◆ Problem to work on: Your copy starts at the line containing "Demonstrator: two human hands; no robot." and ends at the last line of the material below. Reproduce those lines exactly, with no pictures.

◆ Exercise data:
•••

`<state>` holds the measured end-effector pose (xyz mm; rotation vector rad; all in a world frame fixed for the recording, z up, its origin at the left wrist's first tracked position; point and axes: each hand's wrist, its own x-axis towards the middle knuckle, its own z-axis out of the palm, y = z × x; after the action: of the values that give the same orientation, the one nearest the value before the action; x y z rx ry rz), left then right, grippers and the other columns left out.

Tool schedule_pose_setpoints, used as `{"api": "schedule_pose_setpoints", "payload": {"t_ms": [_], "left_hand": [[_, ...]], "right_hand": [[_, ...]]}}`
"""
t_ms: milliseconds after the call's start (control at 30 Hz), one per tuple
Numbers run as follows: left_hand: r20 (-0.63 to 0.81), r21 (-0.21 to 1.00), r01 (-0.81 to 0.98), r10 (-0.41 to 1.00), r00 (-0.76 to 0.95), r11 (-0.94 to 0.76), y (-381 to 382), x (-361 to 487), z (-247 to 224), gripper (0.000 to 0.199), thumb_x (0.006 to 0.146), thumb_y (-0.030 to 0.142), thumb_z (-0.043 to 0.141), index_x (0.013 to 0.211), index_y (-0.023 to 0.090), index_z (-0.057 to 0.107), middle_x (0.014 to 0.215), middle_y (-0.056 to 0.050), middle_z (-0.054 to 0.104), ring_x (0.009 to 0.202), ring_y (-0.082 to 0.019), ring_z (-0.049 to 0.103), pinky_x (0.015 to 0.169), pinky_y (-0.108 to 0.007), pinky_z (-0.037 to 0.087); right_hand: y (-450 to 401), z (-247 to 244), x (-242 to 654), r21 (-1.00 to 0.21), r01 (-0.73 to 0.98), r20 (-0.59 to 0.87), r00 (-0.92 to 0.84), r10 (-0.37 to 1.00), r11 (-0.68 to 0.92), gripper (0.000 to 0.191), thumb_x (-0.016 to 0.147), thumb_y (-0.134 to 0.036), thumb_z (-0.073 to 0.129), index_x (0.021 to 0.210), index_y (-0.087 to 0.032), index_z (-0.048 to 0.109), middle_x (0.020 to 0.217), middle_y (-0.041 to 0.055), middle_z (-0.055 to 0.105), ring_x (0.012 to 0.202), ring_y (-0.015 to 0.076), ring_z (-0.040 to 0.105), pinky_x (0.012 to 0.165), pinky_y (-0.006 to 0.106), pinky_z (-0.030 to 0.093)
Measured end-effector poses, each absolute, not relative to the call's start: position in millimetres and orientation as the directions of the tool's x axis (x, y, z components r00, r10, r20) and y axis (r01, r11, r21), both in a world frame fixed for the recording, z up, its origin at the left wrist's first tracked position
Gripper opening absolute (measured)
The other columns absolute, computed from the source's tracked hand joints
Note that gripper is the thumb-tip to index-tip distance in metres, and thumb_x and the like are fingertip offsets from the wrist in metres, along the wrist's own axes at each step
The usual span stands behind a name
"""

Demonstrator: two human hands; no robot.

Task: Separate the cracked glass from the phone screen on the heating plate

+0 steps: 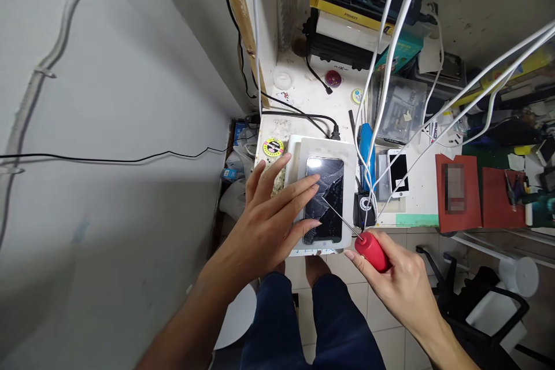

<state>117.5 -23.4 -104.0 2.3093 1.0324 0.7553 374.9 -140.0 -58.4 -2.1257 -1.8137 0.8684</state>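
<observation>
A phone screen (333,217) with a cracked, partly lifted dark surface lies on a pale flat plate (348,185). My left hand (275,214) is spread over its left side, fingertips resting on the glass and the plate's edge. In my right hand (401,277) is a red-handled tool (372,251) with a thin metal shaft, the fingers wrapped round the grip. Its shaft slants up and left across the screen, and the tip meets the cracked area near the middle. The tip's exact shape is too small to tell.
White cables (392,49) hang down in front of the bench, right of the plate. A blue-handled tool (367,153), a white phone (398,172) and a red mat (458,193) lie to the right. A yellow round tape roll (273,147) sits left. A wall (130,214) stands close on the left.
</observation>
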Motion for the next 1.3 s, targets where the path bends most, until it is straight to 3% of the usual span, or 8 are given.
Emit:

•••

◆ Output for this exercise:
Demonstrator: two human hands; no robot.

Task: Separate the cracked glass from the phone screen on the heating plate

+0 steps: 

<state>117.5 -23.4 -104.0 2.3093 1.0324 0.7553 374.9 -140.0 -58.4 -2.1257 -1.8137 0.8684</state>
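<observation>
A phone screen (333,217) with a cracked, partly lifted dark surface lies on a pale flat plate (348,185). My left hand (275,214) is spread over its left side, fingertips resting on the glass and the plate's edge. In my right hand (401,277) is a red-handled tool (372,251) with a thin metal shaft, the fingers wrapped round the grip. Its shaft slants up and left across the screen, and the tip meets the cracked area near the middle. The tip's exact shape is too small to tell.
White cables (392,49) hang down in front of the bench, right of the plate. A blue-handled tool (367,153), a white phone (398,172) and a red mat (458,193) lie to the right. A yellow round tape roll (273,147) sits left. A wall (130,214) stands close on the left.
</observation>
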Motion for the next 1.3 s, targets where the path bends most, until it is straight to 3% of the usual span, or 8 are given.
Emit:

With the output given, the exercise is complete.